__Required action__:
Transcribe only the part of the listing below that begins at the line containing "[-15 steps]" and runs to its final line, keeping both ends.

__Supplied information__:
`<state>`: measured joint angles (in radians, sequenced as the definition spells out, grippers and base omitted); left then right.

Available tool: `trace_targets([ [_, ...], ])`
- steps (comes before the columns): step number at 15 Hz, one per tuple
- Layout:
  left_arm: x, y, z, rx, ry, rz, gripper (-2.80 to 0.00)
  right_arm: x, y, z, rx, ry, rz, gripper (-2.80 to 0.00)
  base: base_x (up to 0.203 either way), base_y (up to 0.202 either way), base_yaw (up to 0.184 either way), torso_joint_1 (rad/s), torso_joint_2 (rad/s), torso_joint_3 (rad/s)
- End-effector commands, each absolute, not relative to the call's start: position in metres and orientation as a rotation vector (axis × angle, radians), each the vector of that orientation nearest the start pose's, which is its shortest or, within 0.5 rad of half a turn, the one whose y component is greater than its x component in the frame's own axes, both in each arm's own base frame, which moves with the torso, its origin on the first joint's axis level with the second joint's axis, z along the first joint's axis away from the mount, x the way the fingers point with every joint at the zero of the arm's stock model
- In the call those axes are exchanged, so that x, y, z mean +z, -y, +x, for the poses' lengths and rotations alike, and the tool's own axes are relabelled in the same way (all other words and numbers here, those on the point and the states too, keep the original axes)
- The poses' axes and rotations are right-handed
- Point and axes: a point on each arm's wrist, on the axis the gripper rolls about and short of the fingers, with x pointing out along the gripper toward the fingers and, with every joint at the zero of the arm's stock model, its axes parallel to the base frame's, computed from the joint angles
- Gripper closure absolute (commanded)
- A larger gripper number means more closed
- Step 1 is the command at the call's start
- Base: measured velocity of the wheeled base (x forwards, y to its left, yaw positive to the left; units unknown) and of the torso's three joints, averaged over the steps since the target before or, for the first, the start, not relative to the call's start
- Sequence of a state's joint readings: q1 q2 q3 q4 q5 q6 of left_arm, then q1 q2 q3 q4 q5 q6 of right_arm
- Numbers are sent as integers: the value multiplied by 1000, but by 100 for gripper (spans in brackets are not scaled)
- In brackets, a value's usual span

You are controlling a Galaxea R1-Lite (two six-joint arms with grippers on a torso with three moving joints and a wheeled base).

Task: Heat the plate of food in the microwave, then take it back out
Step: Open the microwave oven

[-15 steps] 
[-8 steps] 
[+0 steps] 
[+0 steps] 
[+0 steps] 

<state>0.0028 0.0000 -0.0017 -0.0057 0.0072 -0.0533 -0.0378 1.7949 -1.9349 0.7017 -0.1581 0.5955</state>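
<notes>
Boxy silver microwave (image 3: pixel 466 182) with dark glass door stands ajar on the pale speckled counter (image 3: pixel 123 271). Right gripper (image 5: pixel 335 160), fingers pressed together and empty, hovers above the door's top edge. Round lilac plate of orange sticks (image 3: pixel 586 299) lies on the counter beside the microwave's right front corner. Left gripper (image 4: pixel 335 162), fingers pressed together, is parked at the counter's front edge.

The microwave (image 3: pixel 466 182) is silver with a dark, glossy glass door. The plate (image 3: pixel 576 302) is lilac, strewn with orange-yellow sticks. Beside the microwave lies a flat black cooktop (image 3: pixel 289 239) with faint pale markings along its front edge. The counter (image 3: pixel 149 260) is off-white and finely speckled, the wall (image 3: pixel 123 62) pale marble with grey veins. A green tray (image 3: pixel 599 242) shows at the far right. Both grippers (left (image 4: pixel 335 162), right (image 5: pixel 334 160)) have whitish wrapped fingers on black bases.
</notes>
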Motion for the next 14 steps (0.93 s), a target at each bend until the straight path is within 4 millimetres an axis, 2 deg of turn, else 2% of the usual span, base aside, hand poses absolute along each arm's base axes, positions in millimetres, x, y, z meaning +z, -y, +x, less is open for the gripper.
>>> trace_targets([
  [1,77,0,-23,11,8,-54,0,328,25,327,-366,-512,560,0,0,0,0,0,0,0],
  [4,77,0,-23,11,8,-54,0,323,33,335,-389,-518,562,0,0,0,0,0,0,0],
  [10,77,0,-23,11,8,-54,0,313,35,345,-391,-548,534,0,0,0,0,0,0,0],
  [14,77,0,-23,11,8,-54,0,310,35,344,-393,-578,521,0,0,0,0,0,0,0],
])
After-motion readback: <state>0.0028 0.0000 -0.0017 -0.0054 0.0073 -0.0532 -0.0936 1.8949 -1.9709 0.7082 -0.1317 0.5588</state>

__Finished exercise__:
[-15 steps] 
[-8 steps] 
[+0 steps] 
[+0 steps] 
[+0 steps] 

<state>0.0028 0.0000 -0.0017 -0.0057 0.0072 -0.0533 -0.0378 1.7949 -1.9349 0.7017 -0.1581 0.5955</state>
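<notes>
Boxy silver microwave (image 3: pixel 466 182) with dark glass door stands ajar on the pale speckled counter (image 3: pixel 123 271). Right gripper (image 5: pixel 335 160), fingers pressed together and empty, hovers above the door's top edge. Round lilac plate of orange sticks (image 3: pixel 586 299) lies on the counter beside the microwave's right front corner. Left gripper (image 4: pixel 335 162), fingers pressed together, is parked at the counter's front edge.

The microwave (image 3: pixel 466 182) is silver with a dark, glossy glass door. The plate (image 3: pixel 576 302) is lilac, strewn with orange-yellow sticks. Beside the microwave lies a flat black cooktop (image 3: pixel 289 239) with faint pale markings along its front edge. The counter (image 3: pixel 149 260) is off-white and finely speckled, the wall (image 3: pixel 123 62) pale marble with grey veins. A green tray (image 3: pixel 599 242) shows at the far right. Both grippers (left (image 4: pixel 335 162), right (image 5: pixel 334 160)) have whitish wrapped fingers on black bases.
</notes>
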Motion for the next 14 steps (0.93 s), a target at each bend until the straight path is within 4 millimetres an axis, 2 deg of turn, else 2% of the usual span, base aside, hand poses absolute along each arm's base axes, positions in millimetres, x, y, z meaning +z, -y, +x, less is open for the gripper.
>>> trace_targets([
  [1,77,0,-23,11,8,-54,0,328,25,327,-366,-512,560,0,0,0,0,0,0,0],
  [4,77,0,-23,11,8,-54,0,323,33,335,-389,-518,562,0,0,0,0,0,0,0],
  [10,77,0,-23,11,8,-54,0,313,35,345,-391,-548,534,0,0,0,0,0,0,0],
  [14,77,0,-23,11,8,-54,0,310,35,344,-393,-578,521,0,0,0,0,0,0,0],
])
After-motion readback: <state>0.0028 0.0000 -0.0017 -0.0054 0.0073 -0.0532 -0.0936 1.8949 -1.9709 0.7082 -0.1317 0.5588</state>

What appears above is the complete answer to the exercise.